#### To do:
Would you copy every line of the listing below that includes the word "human"?

#### Extracted entries:
++++++

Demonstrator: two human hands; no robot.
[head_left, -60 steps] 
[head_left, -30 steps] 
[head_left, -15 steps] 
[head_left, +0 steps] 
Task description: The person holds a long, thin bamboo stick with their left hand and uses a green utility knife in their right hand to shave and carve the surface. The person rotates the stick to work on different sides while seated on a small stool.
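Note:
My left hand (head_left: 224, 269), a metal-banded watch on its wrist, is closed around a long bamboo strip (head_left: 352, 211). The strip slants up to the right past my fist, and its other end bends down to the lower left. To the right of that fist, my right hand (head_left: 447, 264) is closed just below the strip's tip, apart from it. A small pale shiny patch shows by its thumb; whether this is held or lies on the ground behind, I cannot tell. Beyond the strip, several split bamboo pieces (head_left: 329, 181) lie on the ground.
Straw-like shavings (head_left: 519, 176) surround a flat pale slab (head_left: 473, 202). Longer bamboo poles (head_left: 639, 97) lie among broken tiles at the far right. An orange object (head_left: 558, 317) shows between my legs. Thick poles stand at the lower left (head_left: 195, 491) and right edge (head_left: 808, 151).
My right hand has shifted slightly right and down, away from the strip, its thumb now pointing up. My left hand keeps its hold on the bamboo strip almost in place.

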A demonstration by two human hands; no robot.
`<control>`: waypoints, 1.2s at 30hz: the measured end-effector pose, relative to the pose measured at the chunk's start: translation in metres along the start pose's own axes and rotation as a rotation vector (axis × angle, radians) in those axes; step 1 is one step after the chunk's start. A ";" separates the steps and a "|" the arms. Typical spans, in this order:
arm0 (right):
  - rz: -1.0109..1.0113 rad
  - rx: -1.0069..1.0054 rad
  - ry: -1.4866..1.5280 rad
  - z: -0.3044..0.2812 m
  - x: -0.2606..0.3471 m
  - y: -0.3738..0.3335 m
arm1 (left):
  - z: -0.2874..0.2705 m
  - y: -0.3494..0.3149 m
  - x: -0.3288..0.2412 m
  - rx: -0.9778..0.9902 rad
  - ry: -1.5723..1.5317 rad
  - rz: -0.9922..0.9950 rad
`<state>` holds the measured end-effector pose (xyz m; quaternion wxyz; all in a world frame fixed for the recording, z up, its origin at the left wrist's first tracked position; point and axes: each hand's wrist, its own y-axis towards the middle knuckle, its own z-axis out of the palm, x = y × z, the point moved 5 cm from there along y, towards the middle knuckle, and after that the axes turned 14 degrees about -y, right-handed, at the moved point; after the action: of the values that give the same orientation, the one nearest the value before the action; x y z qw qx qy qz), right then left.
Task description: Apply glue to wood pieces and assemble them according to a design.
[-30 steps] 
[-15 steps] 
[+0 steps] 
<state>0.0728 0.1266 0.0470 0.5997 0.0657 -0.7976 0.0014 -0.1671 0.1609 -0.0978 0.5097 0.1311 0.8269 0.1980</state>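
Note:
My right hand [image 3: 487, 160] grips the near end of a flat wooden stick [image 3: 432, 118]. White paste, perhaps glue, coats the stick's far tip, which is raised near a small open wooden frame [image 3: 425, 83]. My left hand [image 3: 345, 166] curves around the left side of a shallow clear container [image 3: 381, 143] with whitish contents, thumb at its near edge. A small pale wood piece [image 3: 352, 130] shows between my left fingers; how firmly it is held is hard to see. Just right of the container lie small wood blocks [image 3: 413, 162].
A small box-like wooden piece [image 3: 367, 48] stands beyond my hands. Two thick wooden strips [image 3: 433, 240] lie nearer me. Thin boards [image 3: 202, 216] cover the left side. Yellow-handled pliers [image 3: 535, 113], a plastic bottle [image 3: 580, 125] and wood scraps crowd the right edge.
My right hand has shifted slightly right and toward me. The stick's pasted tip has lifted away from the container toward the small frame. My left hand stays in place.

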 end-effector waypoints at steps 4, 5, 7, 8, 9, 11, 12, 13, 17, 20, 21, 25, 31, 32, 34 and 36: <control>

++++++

#### Solved problem:
Demonstrator: two human hands; no robot.
A demonstration by two human hands; no robot.

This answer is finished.